Reproduce the whole listing that follows, exactly as it stands.

◆ MATERIAL PROVIDED:
^^^^

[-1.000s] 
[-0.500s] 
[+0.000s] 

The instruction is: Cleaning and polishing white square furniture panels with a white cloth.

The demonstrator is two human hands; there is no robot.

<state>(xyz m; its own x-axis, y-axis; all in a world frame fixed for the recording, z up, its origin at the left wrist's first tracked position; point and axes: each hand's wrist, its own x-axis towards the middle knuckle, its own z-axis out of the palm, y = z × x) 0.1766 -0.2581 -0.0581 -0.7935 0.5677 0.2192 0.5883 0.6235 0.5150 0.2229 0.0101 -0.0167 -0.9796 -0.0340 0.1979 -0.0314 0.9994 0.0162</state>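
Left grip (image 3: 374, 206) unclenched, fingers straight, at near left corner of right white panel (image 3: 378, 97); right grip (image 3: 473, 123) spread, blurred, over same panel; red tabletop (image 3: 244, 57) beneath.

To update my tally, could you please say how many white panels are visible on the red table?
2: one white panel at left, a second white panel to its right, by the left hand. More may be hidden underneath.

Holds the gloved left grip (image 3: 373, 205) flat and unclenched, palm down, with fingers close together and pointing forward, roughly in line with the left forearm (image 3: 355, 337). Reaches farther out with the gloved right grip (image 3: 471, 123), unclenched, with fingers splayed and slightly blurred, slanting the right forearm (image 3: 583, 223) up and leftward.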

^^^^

◆ SOLVED PROBLEM:
[-1.000s] 
[-0.500s] 
[+0.000s] 

The instruction is: Cleaning and polishing white square furniture panels with a white cloth.

The demonstrator is two human hands; there is no robot.

<state>(xyz m; its own x-axis, y-axis; all in a world frame fixed for the recording, z up, its origin at the left wrist's first tracked position; point and axes: each hand's wrist, its own x-axis towards the middle knuckle, its own z-axis out of the palm, y = z × x) 0.1766 -0.2581 -0.0581 -0.7935 0.5677 0.2192 0.5883 0.6235 0.5150 0.2229 0.0101 -0.0167 -0.9796 -0.0340 0.1979 -0.0314 0.9994 0.0162</state>
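Left grip (image 3: 374, 206) unclenched, fingers straight, at near left corner of right white panel (image 3: 378, 97); right grip (image 3: 473, 123) spread, blurred, over same panel; red tabletop (image 3: 244, 57) beneath.

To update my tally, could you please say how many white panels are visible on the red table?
2: one white panel at left, a second white panel to its right, by the left hand. More may be hidden underneath.

Holds the gloved left grip (image 3: 373, 205) flat and unclenched, palm down, with fingers close together and pointing forward, roughly in line with the left forearm (image 3: 355, 337). Reaches farther out with the gloved right grip (image 3: 471, 123), unclenched, with fingers splayed and slightly blurred, slanting the right forearm (image 3: 583, 223) up and leftward.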

The exercise is fully answered.